Directions for this task -
Since the records include pictures, leave those out while you reproduce exactly and only the lines from the one containing "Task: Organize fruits" through the one containing "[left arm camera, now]", inclusive.

Record extracts -
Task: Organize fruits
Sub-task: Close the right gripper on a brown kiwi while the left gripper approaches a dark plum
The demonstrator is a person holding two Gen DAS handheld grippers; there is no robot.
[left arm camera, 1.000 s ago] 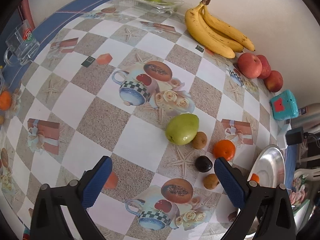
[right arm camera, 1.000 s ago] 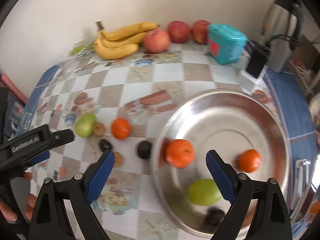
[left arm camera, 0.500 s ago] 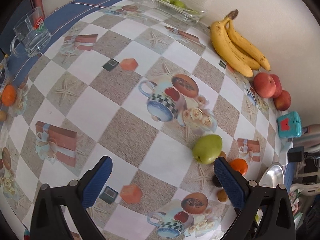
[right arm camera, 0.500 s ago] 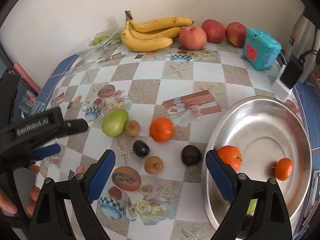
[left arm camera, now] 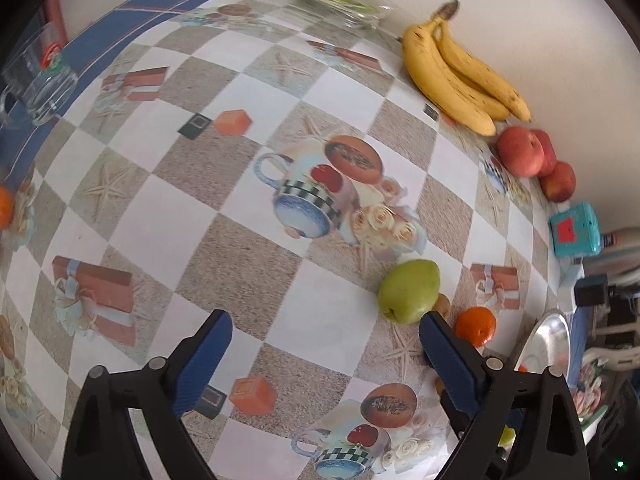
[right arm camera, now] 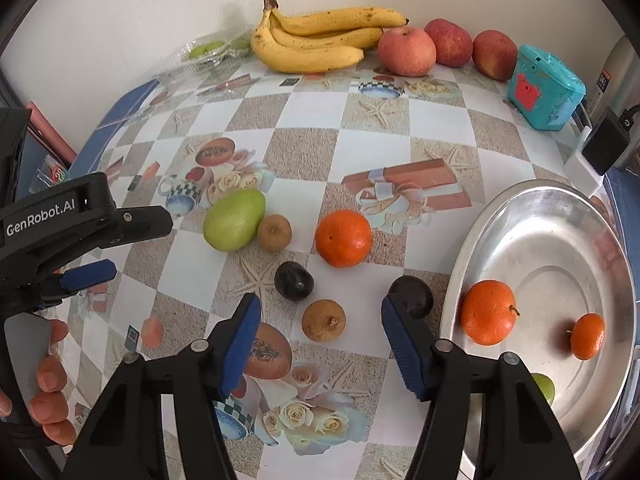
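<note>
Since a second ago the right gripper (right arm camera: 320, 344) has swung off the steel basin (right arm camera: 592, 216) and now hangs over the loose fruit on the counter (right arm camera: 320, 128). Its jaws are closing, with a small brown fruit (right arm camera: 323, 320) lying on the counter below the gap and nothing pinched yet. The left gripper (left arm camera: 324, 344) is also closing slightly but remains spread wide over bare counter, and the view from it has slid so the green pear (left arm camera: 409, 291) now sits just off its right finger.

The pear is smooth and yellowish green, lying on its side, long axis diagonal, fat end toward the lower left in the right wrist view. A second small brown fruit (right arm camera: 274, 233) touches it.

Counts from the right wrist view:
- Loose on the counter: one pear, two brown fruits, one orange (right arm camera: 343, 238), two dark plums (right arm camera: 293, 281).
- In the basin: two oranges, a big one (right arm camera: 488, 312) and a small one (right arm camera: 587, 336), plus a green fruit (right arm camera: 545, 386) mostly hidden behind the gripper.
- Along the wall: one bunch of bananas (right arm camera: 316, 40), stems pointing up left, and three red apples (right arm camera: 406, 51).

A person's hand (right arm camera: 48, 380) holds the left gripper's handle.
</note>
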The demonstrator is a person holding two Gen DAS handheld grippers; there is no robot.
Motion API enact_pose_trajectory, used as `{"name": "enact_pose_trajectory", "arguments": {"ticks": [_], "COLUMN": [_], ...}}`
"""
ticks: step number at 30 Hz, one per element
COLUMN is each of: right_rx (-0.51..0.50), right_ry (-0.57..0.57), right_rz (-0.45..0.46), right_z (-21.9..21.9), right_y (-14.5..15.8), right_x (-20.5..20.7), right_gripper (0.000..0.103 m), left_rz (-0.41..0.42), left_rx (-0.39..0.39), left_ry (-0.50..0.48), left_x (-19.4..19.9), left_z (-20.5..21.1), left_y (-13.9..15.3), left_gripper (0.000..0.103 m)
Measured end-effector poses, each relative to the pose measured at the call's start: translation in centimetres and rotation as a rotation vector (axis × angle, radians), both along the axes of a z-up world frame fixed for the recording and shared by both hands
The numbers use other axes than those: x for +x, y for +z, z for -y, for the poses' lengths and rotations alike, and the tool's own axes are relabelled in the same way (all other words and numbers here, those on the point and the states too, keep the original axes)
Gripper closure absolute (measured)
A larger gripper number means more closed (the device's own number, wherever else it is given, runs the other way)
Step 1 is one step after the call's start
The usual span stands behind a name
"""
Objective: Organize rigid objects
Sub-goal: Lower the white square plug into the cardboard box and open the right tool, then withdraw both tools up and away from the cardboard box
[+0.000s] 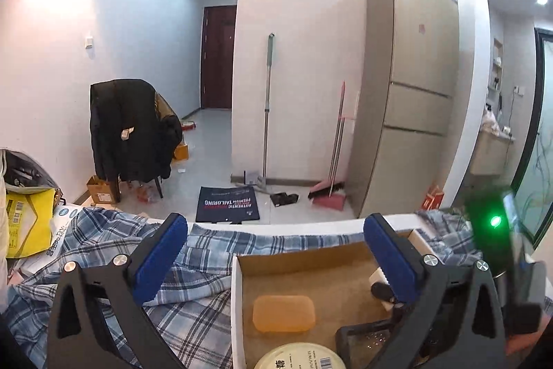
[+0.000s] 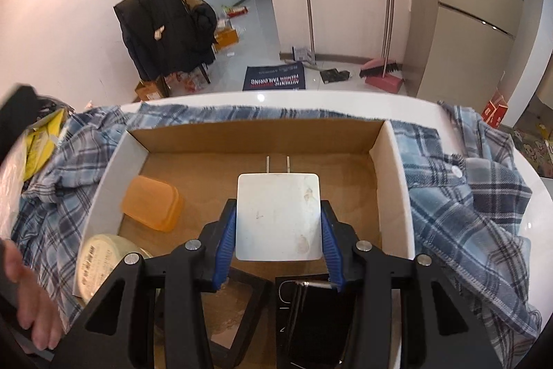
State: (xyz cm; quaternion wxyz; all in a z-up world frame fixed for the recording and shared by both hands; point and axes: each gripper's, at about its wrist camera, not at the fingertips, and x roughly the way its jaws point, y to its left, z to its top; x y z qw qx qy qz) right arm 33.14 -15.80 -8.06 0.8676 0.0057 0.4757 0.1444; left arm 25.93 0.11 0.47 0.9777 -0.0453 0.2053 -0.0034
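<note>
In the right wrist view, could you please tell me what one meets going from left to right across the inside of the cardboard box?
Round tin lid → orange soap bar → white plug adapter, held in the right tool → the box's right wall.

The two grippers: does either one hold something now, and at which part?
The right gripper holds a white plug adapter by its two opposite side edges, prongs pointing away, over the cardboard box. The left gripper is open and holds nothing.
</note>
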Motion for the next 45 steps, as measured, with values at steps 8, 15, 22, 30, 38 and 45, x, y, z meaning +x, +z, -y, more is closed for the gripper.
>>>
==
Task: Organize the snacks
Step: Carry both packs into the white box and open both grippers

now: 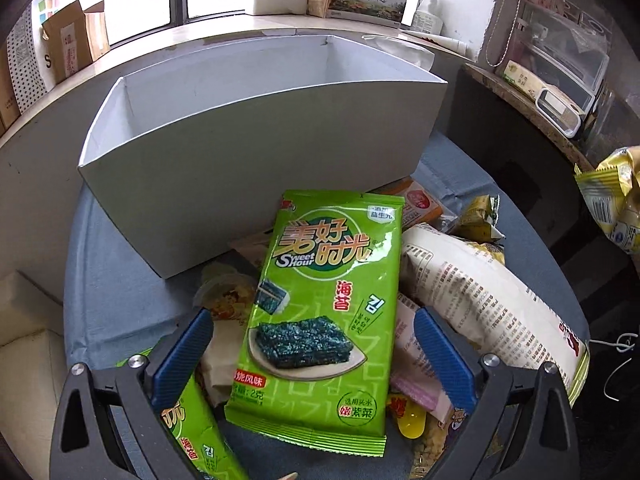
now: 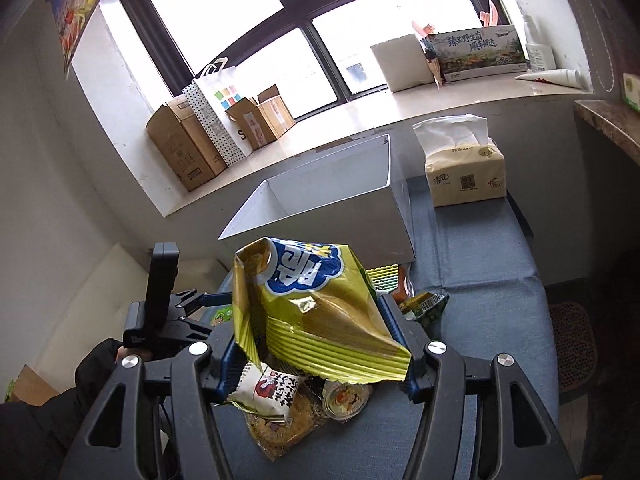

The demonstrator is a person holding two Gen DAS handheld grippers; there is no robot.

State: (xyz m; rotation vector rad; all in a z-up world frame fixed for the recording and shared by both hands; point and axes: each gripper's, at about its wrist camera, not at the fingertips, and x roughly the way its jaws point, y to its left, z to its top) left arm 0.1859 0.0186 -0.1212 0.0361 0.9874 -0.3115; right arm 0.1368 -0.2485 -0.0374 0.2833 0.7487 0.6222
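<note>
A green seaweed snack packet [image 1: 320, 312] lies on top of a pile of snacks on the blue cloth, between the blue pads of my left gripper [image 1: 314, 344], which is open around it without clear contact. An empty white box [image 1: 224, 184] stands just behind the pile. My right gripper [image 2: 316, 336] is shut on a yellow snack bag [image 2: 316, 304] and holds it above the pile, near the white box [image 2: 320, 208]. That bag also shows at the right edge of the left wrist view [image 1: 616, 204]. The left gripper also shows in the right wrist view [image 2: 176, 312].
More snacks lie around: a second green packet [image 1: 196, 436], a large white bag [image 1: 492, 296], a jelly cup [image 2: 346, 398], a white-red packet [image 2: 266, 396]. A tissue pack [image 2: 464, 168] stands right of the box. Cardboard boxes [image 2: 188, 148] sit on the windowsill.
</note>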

Reply to the exercise -
Task: Organize fruits
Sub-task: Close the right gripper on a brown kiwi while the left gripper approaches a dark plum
The demonstrator is a person holding two Gen DAS handheld grippers; there is no robot.
[left arm camera, 1.000 s ago] 
[right arm camera, 1.000 s ago] 
[left arm camera, 0.500 s ago] 
[right arm camera, 0.500 s ago] 
[left arm camera, now] 

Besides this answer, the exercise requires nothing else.